A single raisin can still, if I focus, explode with taste in my mouth.
I may yet find myself so immersed in a novel that I have no awareness of the passage of time.
If I allow myself, I have the riches of memories of lifetime to which I can turn, upon which I can reflect.
Or I can accept the invitation of a feline who choses to share the warmth of his body next to mine, just because.
Another year has passed. There are things I did not accomplish. There are things dones and said that would have been better had I not done or said them. That's part my humanity, which is far from perfect.
There are also the good moments. There are the times when my words have made a difference for someone else, whether written here or spoken privately.
I am never fully satisfied, because there is always more I could do. But I no longer obsess about my failings, because slowly, ever so slowly, especially over the 17 years I have been a classroom teacher, I have come to learn that I actually do some good.

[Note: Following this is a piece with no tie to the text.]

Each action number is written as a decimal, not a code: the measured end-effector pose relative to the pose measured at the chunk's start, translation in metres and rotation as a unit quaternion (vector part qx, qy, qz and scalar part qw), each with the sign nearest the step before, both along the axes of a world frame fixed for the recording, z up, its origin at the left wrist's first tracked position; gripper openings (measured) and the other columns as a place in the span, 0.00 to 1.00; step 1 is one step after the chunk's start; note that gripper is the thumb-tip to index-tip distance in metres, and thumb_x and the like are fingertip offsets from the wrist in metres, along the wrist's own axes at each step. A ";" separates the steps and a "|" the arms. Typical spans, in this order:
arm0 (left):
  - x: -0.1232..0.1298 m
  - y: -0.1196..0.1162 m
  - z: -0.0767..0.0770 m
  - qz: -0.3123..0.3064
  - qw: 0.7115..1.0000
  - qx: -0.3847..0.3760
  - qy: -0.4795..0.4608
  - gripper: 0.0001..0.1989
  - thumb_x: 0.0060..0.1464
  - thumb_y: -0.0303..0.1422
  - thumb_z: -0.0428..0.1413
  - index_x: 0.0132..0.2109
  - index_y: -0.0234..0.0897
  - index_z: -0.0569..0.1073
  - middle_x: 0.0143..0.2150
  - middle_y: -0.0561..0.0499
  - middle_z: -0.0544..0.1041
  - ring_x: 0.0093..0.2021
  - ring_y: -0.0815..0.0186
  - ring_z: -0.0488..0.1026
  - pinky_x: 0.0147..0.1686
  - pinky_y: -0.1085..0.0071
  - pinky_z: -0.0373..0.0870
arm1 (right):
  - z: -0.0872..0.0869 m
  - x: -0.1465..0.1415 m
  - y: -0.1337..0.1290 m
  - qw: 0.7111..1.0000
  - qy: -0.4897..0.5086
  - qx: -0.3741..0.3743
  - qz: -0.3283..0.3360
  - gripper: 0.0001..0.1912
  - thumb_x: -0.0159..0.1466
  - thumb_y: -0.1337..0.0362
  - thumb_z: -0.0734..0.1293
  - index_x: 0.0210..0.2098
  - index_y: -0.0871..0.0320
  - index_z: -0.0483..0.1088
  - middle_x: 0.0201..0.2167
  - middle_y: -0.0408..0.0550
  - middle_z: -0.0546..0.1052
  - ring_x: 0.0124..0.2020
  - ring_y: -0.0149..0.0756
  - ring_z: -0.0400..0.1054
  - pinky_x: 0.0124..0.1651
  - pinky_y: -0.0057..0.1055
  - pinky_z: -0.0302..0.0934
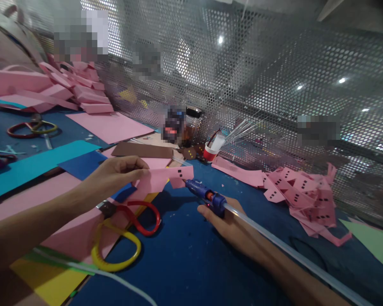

It is my birthday. To the cats there is nothing different about this day.
Most of my students know it is my birthday. So do my colleagues. So do many with whom I am in contact electronically.
My sister will call this evening, probably while Leaves and I are out for a leisurely dinner, meaning she will leave me a birthday message.
And me? Today - and tomorrow - my students will be exploring the House Judiciary Committee hearing on the impeachment of Richard Nixon. Because we have some excellent video, and it is an important part of our history. The school will let me have a free lunch in the cafeteria. I will enjoy the day, because I am lucky to have another day of life.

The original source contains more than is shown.